### [EXERCISE DESCRIPTION]
Reproduce the data exactly and drop any pictures it holds.
[RECORDED INFORMATION Boundary: Start]
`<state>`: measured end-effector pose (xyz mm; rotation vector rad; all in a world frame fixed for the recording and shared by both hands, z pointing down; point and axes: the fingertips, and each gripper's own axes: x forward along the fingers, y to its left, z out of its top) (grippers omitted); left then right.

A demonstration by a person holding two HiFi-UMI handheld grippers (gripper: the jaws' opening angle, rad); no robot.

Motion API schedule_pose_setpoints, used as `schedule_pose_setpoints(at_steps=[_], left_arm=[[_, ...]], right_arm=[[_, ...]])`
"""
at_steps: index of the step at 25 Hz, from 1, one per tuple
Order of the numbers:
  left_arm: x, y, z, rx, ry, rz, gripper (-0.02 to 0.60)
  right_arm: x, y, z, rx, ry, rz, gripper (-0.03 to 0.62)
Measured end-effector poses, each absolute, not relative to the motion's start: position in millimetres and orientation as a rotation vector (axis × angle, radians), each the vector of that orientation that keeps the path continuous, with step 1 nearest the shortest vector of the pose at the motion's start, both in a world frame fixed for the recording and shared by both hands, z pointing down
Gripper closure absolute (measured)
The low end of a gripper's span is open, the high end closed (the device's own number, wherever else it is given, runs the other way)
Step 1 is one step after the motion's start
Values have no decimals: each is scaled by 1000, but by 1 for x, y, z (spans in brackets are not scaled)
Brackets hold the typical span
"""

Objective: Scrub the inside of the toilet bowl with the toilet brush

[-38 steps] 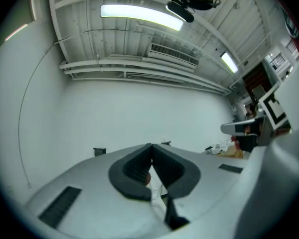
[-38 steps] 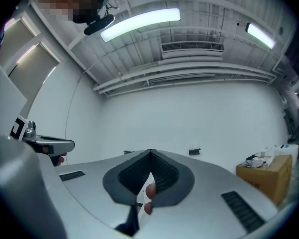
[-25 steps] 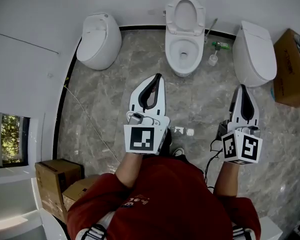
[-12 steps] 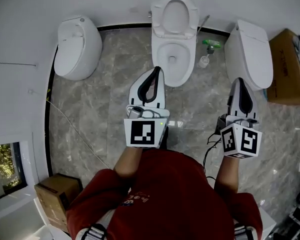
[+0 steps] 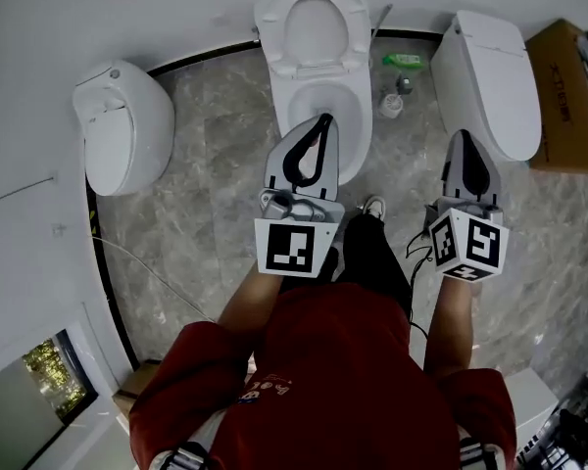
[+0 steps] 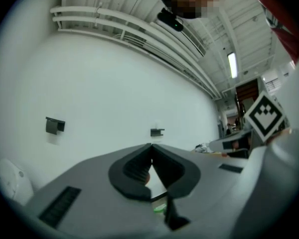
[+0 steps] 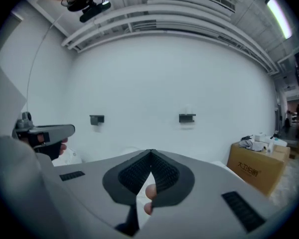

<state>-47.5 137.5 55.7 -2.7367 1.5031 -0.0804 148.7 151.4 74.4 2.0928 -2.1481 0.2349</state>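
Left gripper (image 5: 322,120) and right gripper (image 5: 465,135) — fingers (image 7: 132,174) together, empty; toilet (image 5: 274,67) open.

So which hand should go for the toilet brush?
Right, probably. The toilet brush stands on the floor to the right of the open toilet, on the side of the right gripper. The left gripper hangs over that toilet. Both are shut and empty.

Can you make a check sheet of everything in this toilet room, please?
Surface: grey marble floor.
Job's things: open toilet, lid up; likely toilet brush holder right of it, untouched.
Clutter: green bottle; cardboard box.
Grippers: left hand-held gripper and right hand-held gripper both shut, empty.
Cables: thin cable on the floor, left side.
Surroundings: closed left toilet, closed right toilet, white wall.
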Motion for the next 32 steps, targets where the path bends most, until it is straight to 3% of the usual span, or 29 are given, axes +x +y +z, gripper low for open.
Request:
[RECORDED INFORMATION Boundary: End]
### [EXERCISE RESULT]
`<state>`: measured end-effector pose (xyz mm; rotation vector rad; all in a world frame fixed for the recording and shared by both hands, z pointing down; point and axes: the fingertips, and each gripper's own axes: x forward along the fingers, y to its left, z out of its top) (grippers omitted); left then right.

A demonstration by a person holding two HiFi-UMI handheld grippers (gripper: the jaws' opening angle, rad); no robot.

Motion API schedule_pose_setpoints, used as `schedule_pose_setpoints(at_steps=[_], left_arm=[[_, ...]], right_arm=[[_, ...]])`
"""
at_steps: index of the step at 25 Hz, from 1, one per tuple
Order of the numbers:
  left_arm: x, y, z, rx, ry, rz, gripper (-0.02 to 0.60)
  right_arm: x, y, z, rx, ry, rz, gripper (-0.03 to 0.62)
Measured end-effector poses, each absolute, not relative to the motion's start: position in millimetres and orientation as a rotation vector (axis × angle, radians), each the vector of that orientation that keeps the path continuous, with step 1 nearest the shortest vector of the pose at the motion's start, both in a world frame fixed for the recording and shared by both hands, z pointing down
Gripper closure absolute (measured)
The low end of a gripper's span is open, the high end closed (the device's own number, wherever else it is given, runs the other way)
Step 1 is one step after the motion's start
Values have no decimals: each is scaled by 1000, but by 1 for x, y, z (spans in brackets are not scaled)
Brackets hold the typical span
"""

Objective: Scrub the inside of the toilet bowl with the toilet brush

[-38 steps] 
[-38 steps] 
[-25 steps] 
[-12 steps] 
[+0 steps] 
[+0 steps] 
[+0 steps] 

<state>-47.5 137.5 55.7 -2.7367 1.5031 -0.0804 148.7 151.4 74.4 2.0928 -2.1481 0.2349</state>
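Left gripper (image 5: 322,120) and right gripper (image 5: 465,135) — fingers (image 7: 132,174) together, empty; toilet (image 5: 274,67) open.

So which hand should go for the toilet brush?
Right, probably. The toilet brush stands on the floor to the right of the open toilet, on the side of the right gripper. The left gripper hangs over that toilet. Both are shut and empty.

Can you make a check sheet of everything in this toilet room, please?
Surface: grey marble floor.
Job's things: open toilet, lid up; likely toilet brush holder right of it, untouched.
Clutter: green bottle; cardboard box.
Grippers: left hand-held gripper and right hand-held gripper both shut, empty.
Cables: thin cable on the floor, left side.
Surroundings: closed left toilet, closed right toilet, white wall.
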Motion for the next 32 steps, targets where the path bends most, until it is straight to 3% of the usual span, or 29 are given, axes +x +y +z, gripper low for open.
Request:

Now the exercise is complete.